In the case of judicial co-operation in criminal matters and police co-operation, the threshold is 13. The two measures mentioned earlier make up what is known as the yellow card system. However, the Commission is not obliged to amend or reject the proposal but if it maintains it, it will have to justify it in a reasoned opinion. If a majority of national parliaments oppose a Commission proposal as a breach of subsidiarity and the Council or European Parliament agree with them, the proposal can be struck down. This is known as the orange card system. National parliaments are to be kept informed of evaluations of the member states of the Union policies in the justice and home affairs area, the work of a standing committee on co-operation on internal security and the evaluation of the activities of Eurojust and Europol.

A new treaty article will state that the Union is founded on the values of respect for human dignity, freedom, democracy, equality, the rule of law and respect for human rights as we incorporate the Charter of Fundamental Rights into the treaty. The treaty will confer legally binding treaty status on this charter, which was only a political declaration when agreed in 2000. This is very welcome. This charter consists of 54 articles, divided into seven sections, covering a diverse range of rights, for example, the right to life and respect for private and family life. It applies to the Union's institutions and to member states in their implementation of EU law. Nothing in the charter is to be interpreted as restricting or adversely affecting human rights as recognised by, for example, the member states' constitutions.

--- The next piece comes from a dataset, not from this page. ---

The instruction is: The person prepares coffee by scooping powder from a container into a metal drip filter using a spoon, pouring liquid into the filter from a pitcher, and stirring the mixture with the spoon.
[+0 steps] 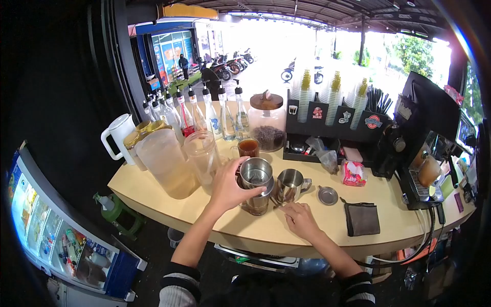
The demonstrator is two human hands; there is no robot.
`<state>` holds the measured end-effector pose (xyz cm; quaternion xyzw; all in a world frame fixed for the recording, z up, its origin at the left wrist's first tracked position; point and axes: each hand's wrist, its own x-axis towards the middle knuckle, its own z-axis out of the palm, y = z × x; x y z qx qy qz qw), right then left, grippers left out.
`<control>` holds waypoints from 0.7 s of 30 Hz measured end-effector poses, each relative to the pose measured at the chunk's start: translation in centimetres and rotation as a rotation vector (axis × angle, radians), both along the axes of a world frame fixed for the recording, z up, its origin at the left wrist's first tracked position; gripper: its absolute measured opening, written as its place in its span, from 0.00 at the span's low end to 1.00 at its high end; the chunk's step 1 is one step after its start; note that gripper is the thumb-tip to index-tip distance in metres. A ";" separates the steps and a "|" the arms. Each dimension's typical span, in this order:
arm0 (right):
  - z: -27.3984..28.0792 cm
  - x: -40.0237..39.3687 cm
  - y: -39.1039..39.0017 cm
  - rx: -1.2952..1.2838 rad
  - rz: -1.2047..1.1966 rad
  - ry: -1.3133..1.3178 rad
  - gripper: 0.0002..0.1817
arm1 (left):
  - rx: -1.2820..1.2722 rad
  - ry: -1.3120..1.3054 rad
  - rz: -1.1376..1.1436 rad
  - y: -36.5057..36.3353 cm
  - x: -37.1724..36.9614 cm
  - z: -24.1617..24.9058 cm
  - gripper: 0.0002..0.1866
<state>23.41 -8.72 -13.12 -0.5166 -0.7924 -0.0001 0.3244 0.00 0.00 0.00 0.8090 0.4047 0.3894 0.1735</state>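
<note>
My left hand (228,187) is wrapped round a metal cup (257,173), thumb and fingers on its sides. Beneath that cup is a metal and glass vessel (255,203) on the counter. My right hand (300,220) rests low by the counter's front part, fingers curled near a thin dark utensil (277,203); its grip is too small to make out. A steel pitcher (290,185) stands just beyond my right hand. Behind the held cup is a glass mug of brown drink (248,148). A round metal lid (328,195) lies to the right.
Plastic pitchers (171,163) and pump bottles (198,112) stand left. A bean jar (267,123) and a cup rack (327,118) are behind. A folded dark cloth (362,219), a tissue pack (354,173) and an espresso machine (427,163) are right.
</note>
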 end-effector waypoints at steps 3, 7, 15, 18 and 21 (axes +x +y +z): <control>0.4 -0.1 0.0 -0.017 -0.017 0.003 0.14 | 0.042 -0.074 -0.059 0.2 0.1 -0.4 0.44; 0.9 -0.4 -0.2 0.020 -0.006 0.009 0.12 | 0.100 -0.064 -0.054 0.4 0.0 -1.2 0.47; 0.9 -0.3 -0.1 0.073 0.001 0.063 0.10 | 0.419 -0.556 0.067 1.0 -4.0 -6.5 0.46; 1.1 -0.3 0.1 0.129 -0.003 0.088 0.09 | 0.450 -0.617 0.207 3.0 -5.9 -6.8 0.45; 1.8 -0.4 0.2 0.210 -0.066 0.134 0.08 | 0.296 -0.553 0.290 4.7 -7.5 -8.0 0.51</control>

In the area of justice and home affairs, the European Union defines itself as an area of freedom, security and justice. Where people move freely across borders, police and judicial co-operation is required to protect people from terrorism and serious crime. Under the existing treaties, the EU can already act in the areas of police co-operation and judicial co-operation on criminal matters but using inter-governmental co-operation methods with a limited role of the Parliament and Court of Justice, rather than the normal "Community method". The new treaty will enhance the EU's effectiveness in fields where it has already been active, for example, external border control, visas, asylum and immigration. The new treaty will extend the EU's field of action in the fight against serious cross-border crime, police co-operation, mutual recognition of decisions by courts and judges and the creation of an EU public prosecutor with functions in defined areas. Majority voting will now become the norm in this area but unanimity is retained for some matters, such as family law.

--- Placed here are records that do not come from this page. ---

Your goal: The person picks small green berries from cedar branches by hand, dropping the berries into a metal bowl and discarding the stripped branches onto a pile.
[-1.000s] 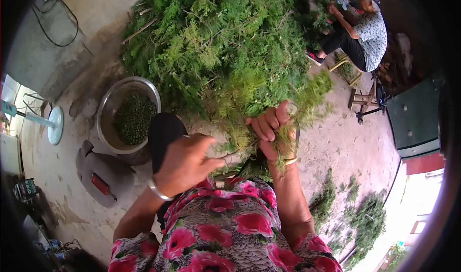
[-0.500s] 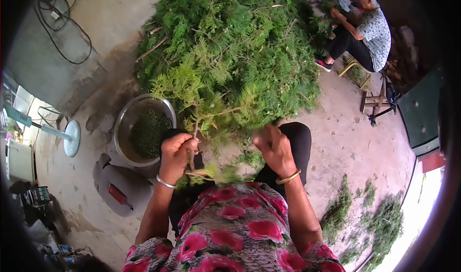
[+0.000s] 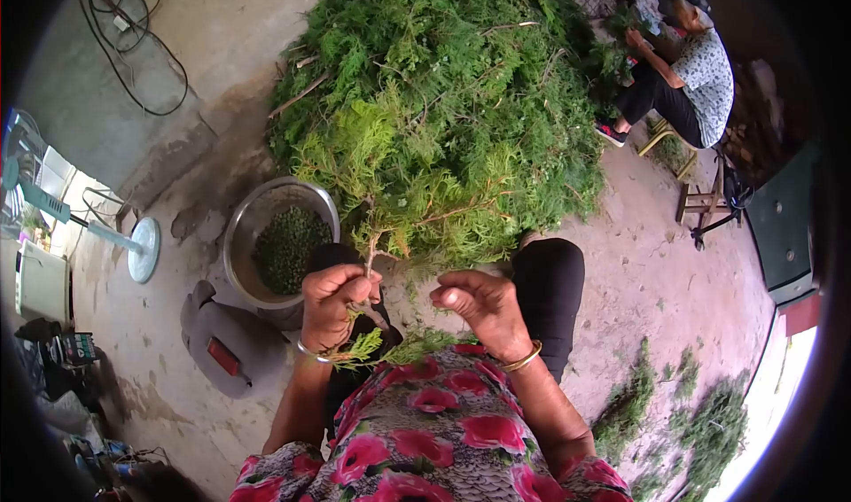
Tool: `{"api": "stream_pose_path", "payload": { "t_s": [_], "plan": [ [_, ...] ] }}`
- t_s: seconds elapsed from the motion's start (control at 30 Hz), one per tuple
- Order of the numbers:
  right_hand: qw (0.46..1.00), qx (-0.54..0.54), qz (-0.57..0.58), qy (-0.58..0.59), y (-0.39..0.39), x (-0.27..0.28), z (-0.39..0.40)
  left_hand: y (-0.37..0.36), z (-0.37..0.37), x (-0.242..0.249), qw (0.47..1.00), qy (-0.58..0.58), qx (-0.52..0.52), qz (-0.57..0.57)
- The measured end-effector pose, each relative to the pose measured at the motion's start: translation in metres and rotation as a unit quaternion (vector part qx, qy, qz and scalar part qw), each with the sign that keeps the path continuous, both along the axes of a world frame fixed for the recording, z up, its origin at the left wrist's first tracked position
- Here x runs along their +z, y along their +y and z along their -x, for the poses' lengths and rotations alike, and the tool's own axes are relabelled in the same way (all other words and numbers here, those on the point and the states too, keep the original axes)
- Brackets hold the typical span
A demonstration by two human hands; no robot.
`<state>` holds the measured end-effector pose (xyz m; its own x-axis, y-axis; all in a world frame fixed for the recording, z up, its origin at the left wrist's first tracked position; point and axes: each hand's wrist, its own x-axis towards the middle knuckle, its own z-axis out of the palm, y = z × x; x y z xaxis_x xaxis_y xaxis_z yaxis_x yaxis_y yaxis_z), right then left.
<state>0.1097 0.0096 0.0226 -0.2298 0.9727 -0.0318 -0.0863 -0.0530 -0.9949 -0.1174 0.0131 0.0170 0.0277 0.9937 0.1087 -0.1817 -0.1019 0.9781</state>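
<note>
My left hand (image 3: pixel 337 304) is closed around the woody stem of a leafy branch (image 3: pixel 377 236), whose yellow-green sprays fan out ahead over a large green pile (image 3: pixel 461 77). A smaller green sprig hangs below that hand, near my lap. My right hand (image 3: pixel 483 311) is beside the stem without touching it, thumb and fingertips pressed together; anything between them is too small to make out. Left of my knee, a metal bowl (image 3: pixel 232 245) holds many small green pieces (image 3: pixel 291 247).
Another person (image 3: pixel 700 81) sits at the upper right, holding greenery. A grey object (image 3: pixel 229 342) with a red item lies left of my arm. Also around are a fan (image 3: pixel 144 249), cables (image 3: pixel 133 46), a wooden stool (image 3: pixel 705 201) and scattered sprigs (image 3: pixel 714 413).
My right hand has come back and left, towards the stem, and its fingers have closed. The view has shifted slightly. My left hand still holds the branch.
</note>
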Motion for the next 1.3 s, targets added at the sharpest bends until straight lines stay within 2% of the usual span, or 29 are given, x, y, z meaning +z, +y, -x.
{"api": "stream_pose_path", "payload": {
  "t_s": [0.1, 0.17, 0.23, 0.3, 0.4, 0.43, 0.5, 0.57, 0.63, 0.73, 0.87, 0.93, 1.03, 1.13, 1.27, 1.3],
  "plan": [
    [0.989, 0.114, -0.028, -0.094, -0.006, -0.004, 0.011, -0.002, -0.011, -0.007, 0.998, -0.069, 0.012, 0.008],
    [0.972, 0.217, -0.038, -0.087, -0.019, -0.009, 0.022, 0.000, -0.016, -0.004, 0.995, -0.096, 0.013, 0.022],
    [0.979, 0.197, -0.014, -0.056, -0.033, -0.020, 0.037, 0.001, -0.018, -0.014, 0.991, -0.134, 0.007, 0.009],
    [0.972, 0.216, 0.013, -0.093, -0.033, -0.017, 0.038, -0.001, -0.021, -0.011, 0.991, -0.120, 0.025, 0.053],
    [0.976, 0.160, -0.088, -0.119, -0.034, -0.033, 0.040, -0.001, -0.023, -0.016, 0.989, -0.118, 0.037, 0.077],
    [0.977, 0.156, -0.086, -0.120, -0.033, -0.031, 0.037, 0.000, -0.023, -0.019, 0.988, -0.121, 0.043, 0.086],
    [0.976, 0.208, 0.054, -0.022, -0.030, -0.019, 0.031, 0.000, -0.023, -0.024, 0.984, -0.143, 0.046, 0.095],
    [0.981, 0.187, 0.046, -0.026, -0.029, -0.015, 0.030, 0.000, -0.022, -0.026, 0.986, -0.142, 0.047, 0.079],
    [0.980, 0.175, 0.092, 0.010, -0.028, -0.022, 0.028, 0.001, -0.023, -0.026, 0.980, -0.175, 0.031, 0.091],
    [0.975, 0.177, 0.124, 0.059, -0.029, -0.021, 0.030, 0.004, -0.024, -0.032, 0.956, -0.265, 0.005, 0.124],
    [0.969, 0.220, 0.112, 0.028, -0.026, -0.014, 0.023, 0.005, -0.023, -0.029, 0.950, -0.287, -0.052, 0.115],
    [0.986, 0.067, -0.038, -0.151, -0.025, 0.002, 0.015, 0.005, -0.021, -0.034, 0.952, -0.281, -0.060, 0.109],
    [0.996, -0.075, -0.023, -0.030, -0.008, 0.010, -0.007, 0.006, -0.015, -0.035, 0.947, -0.287, -0.089, 0.113],
    [0.977, -0.212, -0.017, 0.030, 0.013, 0.012, -0.028, 0.005, -0.013, -0.039, 0.940, -0.299, -0.122, 0.108],
    [0.965, -0.248, 0.010, 0.088, 0.031, 0.025, -0.042, -0.001, -0.013, -0.040, 0.942, -0.285, -0.137, 0.112],
    [0.962, -0.222, 0.051, 0.149, 0.035, 0.027, -0.045, -0.002, -0.013, -0.040, 0.942, -0.285, -0.138, 0.113]
  ]
}}
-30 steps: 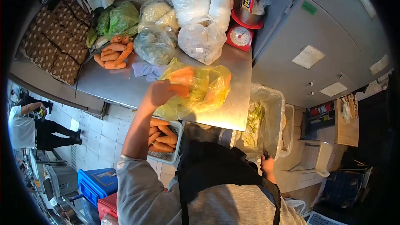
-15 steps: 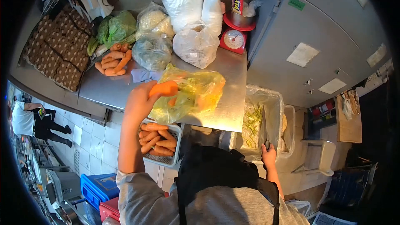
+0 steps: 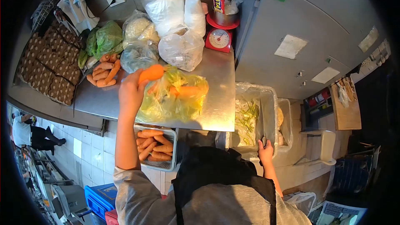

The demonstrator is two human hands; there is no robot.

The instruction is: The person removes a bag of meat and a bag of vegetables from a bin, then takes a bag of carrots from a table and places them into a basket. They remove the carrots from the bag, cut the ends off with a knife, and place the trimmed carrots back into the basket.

In the area of judicial co-operation in criminal matters, there will be an "emergency brake". A member state can refer a proposal to the European Council if it is concerned that it would affect fundamental aspects of its legal system. If there is no unanimous agreement at European Council, a group of not less than one third of member states may proceed among themselves after four months but this is not binding on other states. Ireland has availed of an opt-out in regard to judicial co-operation in criminal matters and police co-operation. In a separate declaration, Ireland has indicated its intention to opt in to the maximum extent possible and to review this measure within three years of the treaty's adoption. Fine Gael opposed this policy decision. However, we acknowledge the existence of the declaration and we hope that the opt-in will be availed of in the not too distant future.

The treaty provides for little overall change in the Union's competences in policy areas. It sets out some basis principles. Regarding conferral, the Union only has those powers explicitly conferred on it. All other powers remain with member states, which is important to remember.